Dans la série moteur et voiture, voici une autre invention pour les citadines à découvrir... Bon, c'est pas le même style qu'Audi je vous l'accorde, mais c'est très DD !
Le transport individuel est l’un des principaux facteurs d’émissions de gaz à effet de serre (GES). La réponse des agro-carburants est déjà remise en cause. Alors que les français doivent diviser par quatre leurs émissions de GES d’ici 2050, le renoncement à la voiture telle qu’elle existe aujourd’hui parait nécessaire. La solution, Guy Nègre, un ingénieur motoriste, l’a anticipée : c’est le moteur à air comprimé.
Depuis 1991 Guy Nègre travaille sur un concept révolutionnaire de moteur zéro pollution. Il a créé la société MDI pour concevoir des véhicules à air comprimé : l’AirPod et la gamme Flowair (One, City, Mini et Multi). Le contrat d’exclusivité signé récemment avec le constructeur indien Tata Motors a renforcé la crédibilité du projet.
Une voiture low-cost, utilitaire et propre
airpod
L’AirPod est un transporteur sans permis bourré d’électronique. Il se conduit avec un joystick. Sa puissance est de 5,45 CV et sa vitesse de 45 à 70 km/h, pour une autonomie de 220 km. Avec un carburant à 50 cents les 100 km. Cette microcitadine n’a pas de compresseur embarqué : son rechargement nécessite un compresseur individuel. En système Autolib, un camion recharge le Pod en air comprimé en 2 mn. Le modèle convient à la mobilité urbaine ou aux flottes de véhicules. Un protocole vient d’être signé avec Air France. Le Pod existe en 2 versions : une pour transporter des personnes avec 2 à 4 places et le Pod Cargo - pour les petites livraisons ou le transport de colis - avec une place et un grand coffre. Son coût? 6 000 €.
flowair
La OneFlowair est produite dans les mêmes unités que le Pod. Elle se décline en version 3 à 5 places avec des prix allant de 3500 à 5300 €. Des modèles mini, berline ou mini bus sont prévus. Le véhicule est mono énergie à air comprimé exclusif avec une autonomie de 100 km et vitesse de 110 km/h. Ou bi énergie : une chambre de combustion est ajoutée pour chauffer l’air plus rapidement. L’adjuvant peut-être du gasoil, du bio-éthanol ou tout autre combustible. Alors, son autonomie est comparable à un véhicule traditionnel (900 km) mais sa consommation de carburant (2l/100 km) et d’émission de GES est bien moindre (3 fois moins d’émission de CO2). La recharge en énergie se fait chez soi par une prise électrique, en extérieur sur une borne spécifique et lors des décélérations.
Le Pod et la OneFlowair poursuivent leur développement et les homologations sont en cours. La carrosserie va évoluer avec un intérêt vers le chanvre et la résine écologique.
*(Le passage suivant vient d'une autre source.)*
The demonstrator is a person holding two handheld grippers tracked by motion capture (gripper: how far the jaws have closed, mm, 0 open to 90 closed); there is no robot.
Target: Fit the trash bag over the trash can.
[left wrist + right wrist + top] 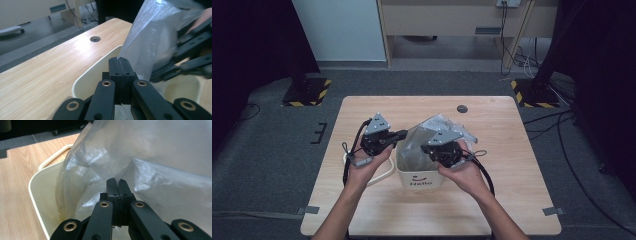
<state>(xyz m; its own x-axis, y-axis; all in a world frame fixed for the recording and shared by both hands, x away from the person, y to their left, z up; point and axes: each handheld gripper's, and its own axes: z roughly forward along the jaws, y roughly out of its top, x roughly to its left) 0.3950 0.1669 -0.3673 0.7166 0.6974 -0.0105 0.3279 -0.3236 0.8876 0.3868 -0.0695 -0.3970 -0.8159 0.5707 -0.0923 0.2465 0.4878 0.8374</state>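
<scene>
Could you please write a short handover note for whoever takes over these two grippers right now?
Left gripper: shut on the clear plastic bag at the cream bin's left rim.
Right gripper: shut on the bag's film over the bin's right side.
The bin stands mid-table, its lid apparently beside it.
Done: bag partly lowered inside.
Left, probably: spread the bag mouth and fold it over the rim.

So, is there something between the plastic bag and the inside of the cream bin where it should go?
Nothing visible blocks it. The plastic bag already hangs partly inside the cream bin, whose opening looks free. The left gripper and right gripper are each shut on a bag edge above the rim.
</scene>
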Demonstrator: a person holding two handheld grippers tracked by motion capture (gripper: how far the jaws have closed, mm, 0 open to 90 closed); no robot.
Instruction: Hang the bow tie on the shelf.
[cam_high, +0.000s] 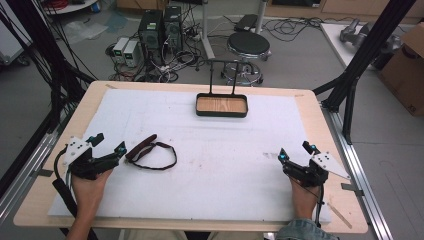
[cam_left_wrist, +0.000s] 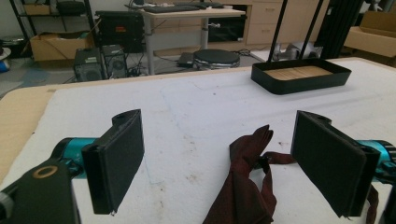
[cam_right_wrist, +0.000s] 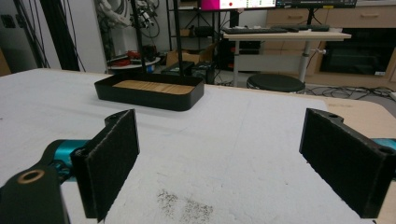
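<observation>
While both forearms come in from the near edge of the table (cam_high: 310, 107), each hand rests low on the white mat (cam_high: 225, 165) with its gripper lying close to the surface and pointing forward and slightly inward. At the near left of the high view, the left gripper (cam_high: 107, 145) sits with its jaws spread wide and nothing pinched between them; the hand behind it cups the black body from below. A dark maroon strap (cam_high: 150, 152) lies flat on the mat just beside that gripper's tip, its wider folded end toward the gripper and its thin cord looping away to the right. Seen from the left gripper view, the strap (cam_left_wrist: 245, 186) lies between the two open pads, nearer the right one, and neither pad presses on it. At the near right, the right gripper (cam_high: 295, 151) also has its jaws apart, with bare mat between them in the right gripper view. Well apart from both, at the far middle of the mat, stands a black tray (cam_high: 221, 114) with a tall wire handle; its wooden floor holds nothing.
</observation>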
La production des premiers véhicules verts de MDI débutera fin 2009 à Nice. Le concept de production et de commercialisation est aussi révolutionnaire : des petites usines décentralisées et autonomes pour réduire coûts et empreinte écologique.
Fabriquée à Toulouse
Pour fabriquer et vendre ses modèles, la société MDI envisage de construire des petites unités d'assemblage dans les différentes régions selon une charte commune. Les fournisseurs sont choisis de façon à réduire les coûts, la logistique et le transport. Tous les achats sont gérés à partir de la centrale d’achat MDI et bénéficient de prix consentis pour des gros volumes d’achat. Le concept permet une diminution du pourcentage de CO2 dû aux transports de voitures finies et de matières premières.
Patrick Dupin a obtenu la licence pour l’Andorre et la région Midi-Pyrénées. L’ouverture d’une unité est envisagée à Toulouse courant 2010. Avec un bâtiment de 4500 m² sur 1,5 hectare d’implantation, la structure créerait entre 80 et 90 emplois locaux. L’usine fabriquerait sur place 80 % des composants des voitures et vendrait directement sur les lieux, sans intermédiaire. L'emplacement exact reste à déterminer.
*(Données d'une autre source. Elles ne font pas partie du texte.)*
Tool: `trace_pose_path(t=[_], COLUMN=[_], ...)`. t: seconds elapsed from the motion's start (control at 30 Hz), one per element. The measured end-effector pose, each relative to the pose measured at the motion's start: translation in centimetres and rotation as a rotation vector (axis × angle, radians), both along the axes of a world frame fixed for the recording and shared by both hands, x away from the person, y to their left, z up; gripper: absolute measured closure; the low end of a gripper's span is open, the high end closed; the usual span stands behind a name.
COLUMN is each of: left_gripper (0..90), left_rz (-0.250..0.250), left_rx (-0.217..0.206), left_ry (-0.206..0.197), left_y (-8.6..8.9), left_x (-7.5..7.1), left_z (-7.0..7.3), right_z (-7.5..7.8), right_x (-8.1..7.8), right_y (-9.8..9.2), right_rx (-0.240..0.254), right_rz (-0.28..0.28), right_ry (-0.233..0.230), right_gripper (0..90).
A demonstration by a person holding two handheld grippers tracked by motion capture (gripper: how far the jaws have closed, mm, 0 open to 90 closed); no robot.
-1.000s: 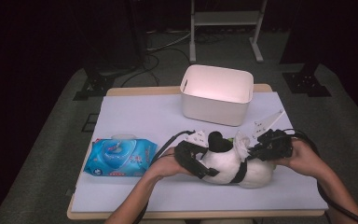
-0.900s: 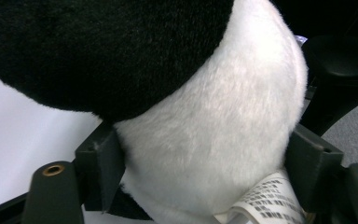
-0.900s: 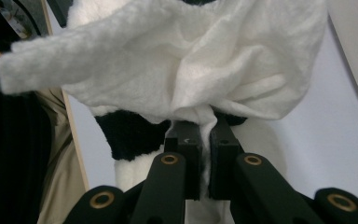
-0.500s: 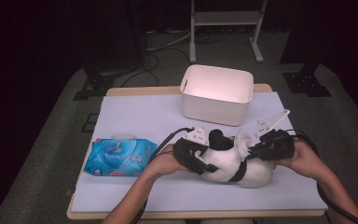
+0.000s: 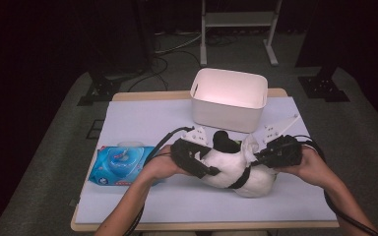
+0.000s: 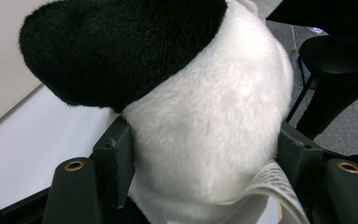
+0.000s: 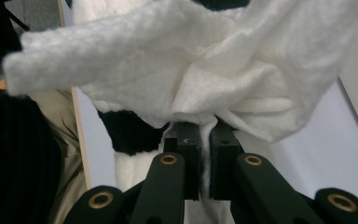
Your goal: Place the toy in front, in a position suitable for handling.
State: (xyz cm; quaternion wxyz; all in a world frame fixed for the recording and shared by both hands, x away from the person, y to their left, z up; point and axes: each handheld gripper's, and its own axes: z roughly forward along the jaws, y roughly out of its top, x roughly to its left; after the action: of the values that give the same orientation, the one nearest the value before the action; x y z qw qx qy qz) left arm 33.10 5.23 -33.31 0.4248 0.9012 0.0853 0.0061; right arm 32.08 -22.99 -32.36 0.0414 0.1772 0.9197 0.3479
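A white plush toy (image 5: 234, 172) with black patches lies on its side at the table's front centre. My left gripper (image 5: 207, 169) is shut on the plush toy (image 6: 205, 126), one jaw pressing each side of its white body below a black patch. A printed label (image 6: 275, 184) hangs by the right jaw. My right gripper (image 5: 260, 157) comes in from the right, shut on a white wipe (image 7: 191, 70). The right gripper (image 7: 205, 140) pinches a fold of the wipe, which spreads over the toy's fur. In the high view the wipe (image 5: 250, 145) sticks up at the toy's top.
A blue pack of wet wipes (image 5: 120, 164) lies at the front left of the white table mat (image 5: 142, 123). A white plastic bin (image 5: 224, 115) stands at the back centre, just behind the toy. A white frame stands on the floor beyond the table.
Both hands have edged slightly to the left with the toy and the wipe. Both grips are unchanged.
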Motion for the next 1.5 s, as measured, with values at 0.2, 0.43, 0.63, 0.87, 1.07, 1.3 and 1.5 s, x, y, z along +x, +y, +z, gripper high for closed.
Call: trace_pose_path(t=[0.2,0.43,0.63,0.87,1.07,1.3,1.5], left_gripper=[27.5,16.1,11.4,6.8,20.3,38.8,40.0], left_rz=[-0.011,-0.015,-0.002,-0.023,-0.002,0.018,0.012], left_rx=[0.003,-0.036,-0.036,-0.069,-0.091,-0.101,-0.099], left_ry=[0.017,0.023,0.036,0.041,0.013,-0.035,-0.037], left_y=[-0.3,-0.4,-0.4,-1.0,-0.9,-0.7,-0.4], left_x=[0.0,-0.3,0.1,0.2,0.0,0.0,0.2], left_z=[-0.8,-0.7,-1.3,-2.2,-1.8,-0.5,0.4], right_z=[-0.5,-1.0,-1.2,-1.7,-1.8,-1.8,-2.2], right_x=[-0.3,-0.5,-0.6,-0.8,-1.0,-1.1,-1.1], right_y=[0.1,-1.2,-2.3,-3.2,-3.6,-3.7,-3.7], right_rx=[-0.055,-0.036,-0.026,0.002,0.013,0.06,0.118], right_rz=[0.013,-0.004,-0.03,-0.04,-0.053,-0.059,-0.048], right_ry=[0.0,0.018,0.023,0.043,0.044,0.034,0.042], right_gripper=[85.1,85.2,85.2,85.2,85.2,85.4,85.6])
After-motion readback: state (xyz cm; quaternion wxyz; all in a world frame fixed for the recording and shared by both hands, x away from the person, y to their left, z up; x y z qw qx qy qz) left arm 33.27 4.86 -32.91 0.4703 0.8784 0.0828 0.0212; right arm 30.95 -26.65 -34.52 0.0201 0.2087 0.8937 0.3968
En décembre 2008 plus de 10 000 personnes avaient enregistré leur intention d'achat (une OneFlowair à 40%) sur le site MDI. Une cinquantaine de contrats d’option de licence a été signée dans plusieurs pays. Le stand de MDI au salon de l’auto de Genève qui vient de s’achever fut un succès. « Plus il y aura d’alternatives, solaires, électriques ou autres, plus les choses évolueront rapidement » souligne Valérie Nègre, fille de l’inventeur. Alors, un jour peut-être l’AirPod en Autolib?